Campagne de financement participative
Ce n’est cependant pas cela qui arrête les vocations, bien au contraire. « L’an dernier, on comptait trois champs comme le nôtre en France, cette année il y a en a 400 ! Mais nous, nous souhaitons aller plus loin, et j’espère que dès l’année prochaine nous serons autorisés à transformer notre produit ici dans la région, au lieu de l’envoyer en Allemagne. » La transformation n’est effectivement pas encore autorisée en France.
Pour cela, La Ferme Médicale ambitionne de monter son propre laboratoire. « Mais il nous faut acquérir une machine qui coûte 41.000 euros, et comme notre secteur jugé à risque n’est pas ouvert au crédit bancaire, nous venons de lancer une campagne de financement participative sur kisskissbankbank » explique le responsable marketing de l’entreprise, Alex Mak.
Bientôt 300.000 bouteilles de Burdi W, du vin au cannabis
Raphaël de Pablo poursuit parallèlement un autre projet à base de CBD, Burdi W (Burdigala Weed), du vin au cannabis - même si légalement on parle de boisson aromatisée à base de vin. Normal, après tout, puisque l’on est dans le Bordelais. Après avoir produit 10.000 bouteilles cette année, « on s’est très rapidement retrouvé en rupture de stock, car il y a une très forte demande, c’est de la folie. » Une nouvelle mise en bouteilles vient de s’achever. « Notre objectif est de produire 10.000 bouteilles par mois, et de monter à 300.000 bouteilles en 2022. » Des clients de treize pays différents se sont déjà manifestés.

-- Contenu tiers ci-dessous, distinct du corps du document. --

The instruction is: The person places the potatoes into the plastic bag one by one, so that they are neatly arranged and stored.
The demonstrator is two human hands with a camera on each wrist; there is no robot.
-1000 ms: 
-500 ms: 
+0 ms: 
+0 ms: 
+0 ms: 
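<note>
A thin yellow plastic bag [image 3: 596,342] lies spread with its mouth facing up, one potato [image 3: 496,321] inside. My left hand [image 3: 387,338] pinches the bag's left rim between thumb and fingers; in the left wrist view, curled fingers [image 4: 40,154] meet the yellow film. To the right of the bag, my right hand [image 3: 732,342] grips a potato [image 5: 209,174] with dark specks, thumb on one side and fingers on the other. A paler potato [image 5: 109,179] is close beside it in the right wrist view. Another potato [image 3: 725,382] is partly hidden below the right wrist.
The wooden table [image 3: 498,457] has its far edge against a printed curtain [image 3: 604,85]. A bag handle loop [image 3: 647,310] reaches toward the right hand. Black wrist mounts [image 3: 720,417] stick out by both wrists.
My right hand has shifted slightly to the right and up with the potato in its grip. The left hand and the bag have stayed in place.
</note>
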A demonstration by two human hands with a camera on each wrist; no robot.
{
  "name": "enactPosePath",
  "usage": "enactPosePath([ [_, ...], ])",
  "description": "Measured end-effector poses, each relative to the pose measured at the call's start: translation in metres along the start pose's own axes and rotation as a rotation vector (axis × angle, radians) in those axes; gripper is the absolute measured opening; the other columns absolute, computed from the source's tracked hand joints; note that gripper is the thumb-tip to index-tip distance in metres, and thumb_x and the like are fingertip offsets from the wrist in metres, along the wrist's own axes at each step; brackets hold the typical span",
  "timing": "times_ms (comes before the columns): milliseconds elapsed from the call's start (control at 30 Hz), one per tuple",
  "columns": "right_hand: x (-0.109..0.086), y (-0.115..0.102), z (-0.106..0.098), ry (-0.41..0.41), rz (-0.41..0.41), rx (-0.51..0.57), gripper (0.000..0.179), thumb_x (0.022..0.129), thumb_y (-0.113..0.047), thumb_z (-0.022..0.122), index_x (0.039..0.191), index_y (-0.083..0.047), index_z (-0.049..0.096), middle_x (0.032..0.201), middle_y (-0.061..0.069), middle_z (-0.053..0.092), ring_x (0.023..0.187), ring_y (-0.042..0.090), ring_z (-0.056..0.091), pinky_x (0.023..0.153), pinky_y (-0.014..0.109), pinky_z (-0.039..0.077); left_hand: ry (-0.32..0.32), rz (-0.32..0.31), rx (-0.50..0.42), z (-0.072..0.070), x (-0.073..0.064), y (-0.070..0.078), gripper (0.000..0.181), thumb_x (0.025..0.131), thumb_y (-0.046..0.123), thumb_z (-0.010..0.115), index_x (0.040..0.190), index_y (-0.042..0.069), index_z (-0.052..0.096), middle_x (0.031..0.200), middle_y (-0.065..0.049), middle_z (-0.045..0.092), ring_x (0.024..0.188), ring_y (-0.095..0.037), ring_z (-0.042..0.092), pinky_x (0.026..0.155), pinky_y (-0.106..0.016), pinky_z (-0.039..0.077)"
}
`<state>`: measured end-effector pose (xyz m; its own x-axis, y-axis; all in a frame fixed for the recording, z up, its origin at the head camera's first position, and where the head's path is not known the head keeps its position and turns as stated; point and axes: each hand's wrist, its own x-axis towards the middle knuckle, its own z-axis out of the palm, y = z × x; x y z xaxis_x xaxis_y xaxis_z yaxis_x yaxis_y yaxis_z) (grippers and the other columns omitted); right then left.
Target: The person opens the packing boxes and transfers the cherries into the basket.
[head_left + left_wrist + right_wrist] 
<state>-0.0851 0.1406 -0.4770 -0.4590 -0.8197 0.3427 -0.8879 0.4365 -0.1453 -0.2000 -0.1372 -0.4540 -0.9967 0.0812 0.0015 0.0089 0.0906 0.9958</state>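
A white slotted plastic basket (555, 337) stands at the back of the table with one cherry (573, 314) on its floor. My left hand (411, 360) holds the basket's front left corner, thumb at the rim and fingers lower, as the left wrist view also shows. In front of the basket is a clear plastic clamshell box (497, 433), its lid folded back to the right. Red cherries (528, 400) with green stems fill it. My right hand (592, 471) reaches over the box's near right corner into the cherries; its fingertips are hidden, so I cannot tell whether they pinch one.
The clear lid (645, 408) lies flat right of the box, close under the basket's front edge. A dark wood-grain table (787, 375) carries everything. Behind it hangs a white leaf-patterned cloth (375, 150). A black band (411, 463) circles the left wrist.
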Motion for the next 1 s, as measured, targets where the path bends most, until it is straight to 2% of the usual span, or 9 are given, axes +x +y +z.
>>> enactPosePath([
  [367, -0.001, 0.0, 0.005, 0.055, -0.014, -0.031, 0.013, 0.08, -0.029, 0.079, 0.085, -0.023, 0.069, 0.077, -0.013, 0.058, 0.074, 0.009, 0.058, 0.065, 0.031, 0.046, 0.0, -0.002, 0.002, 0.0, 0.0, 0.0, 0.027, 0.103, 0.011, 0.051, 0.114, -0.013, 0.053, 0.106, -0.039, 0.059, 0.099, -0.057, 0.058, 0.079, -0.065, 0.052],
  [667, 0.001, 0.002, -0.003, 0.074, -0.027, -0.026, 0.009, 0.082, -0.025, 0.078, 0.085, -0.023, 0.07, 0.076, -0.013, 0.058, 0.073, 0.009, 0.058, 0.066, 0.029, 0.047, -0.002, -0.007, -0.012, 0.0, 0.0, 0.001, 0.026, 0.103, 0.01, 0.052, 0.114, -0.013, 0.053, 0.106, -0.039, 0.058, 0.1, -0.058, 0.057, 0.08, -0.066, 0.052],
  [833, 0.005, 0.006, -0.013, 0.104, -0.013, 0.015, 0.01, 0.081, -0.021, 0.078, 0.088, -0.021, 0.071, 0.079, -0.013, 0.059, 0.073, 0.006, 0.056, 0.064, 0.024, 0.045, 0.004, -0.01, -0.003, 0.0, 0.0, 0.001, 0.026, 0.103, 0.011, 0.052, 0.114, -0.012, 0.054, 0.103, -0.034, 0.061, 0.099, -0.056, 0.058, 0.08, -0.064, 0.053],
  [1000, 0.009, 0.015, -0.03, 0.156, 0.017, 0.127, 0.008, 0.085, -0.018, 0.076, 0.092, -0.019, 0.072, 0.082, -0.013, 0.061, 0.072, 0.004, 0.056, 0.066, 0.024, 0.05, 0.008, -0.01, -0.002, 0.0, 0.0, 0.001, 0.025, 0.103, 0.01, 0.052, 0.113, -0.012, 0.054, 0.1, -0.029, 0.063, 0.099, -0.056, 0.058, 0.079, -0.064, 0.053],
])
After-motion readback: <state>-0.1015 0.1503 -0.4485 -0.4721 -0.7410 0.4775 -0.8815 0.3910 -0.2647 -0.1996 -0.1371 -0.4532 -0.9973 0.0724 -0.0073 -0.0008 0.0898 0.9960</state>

L’entrepreneur insiste toutefois : « les deux produits n’ont rien à voir l’un avec l’autre. » « Le vin Burdi W, c’est très ludique, alors qu’avec La Ferme Médicale l’objectif est d’améliorer le bien-être d’une clientèle qui rencontre de véritables soucis dans sa vie quotidienne, avec un produit naturel. » S’il n’y a pas vraiment d’étude concernant l’action du CBD sur le sommeil, il semble toutefois qu’il joue effectivement un rôle contre l'anxiété.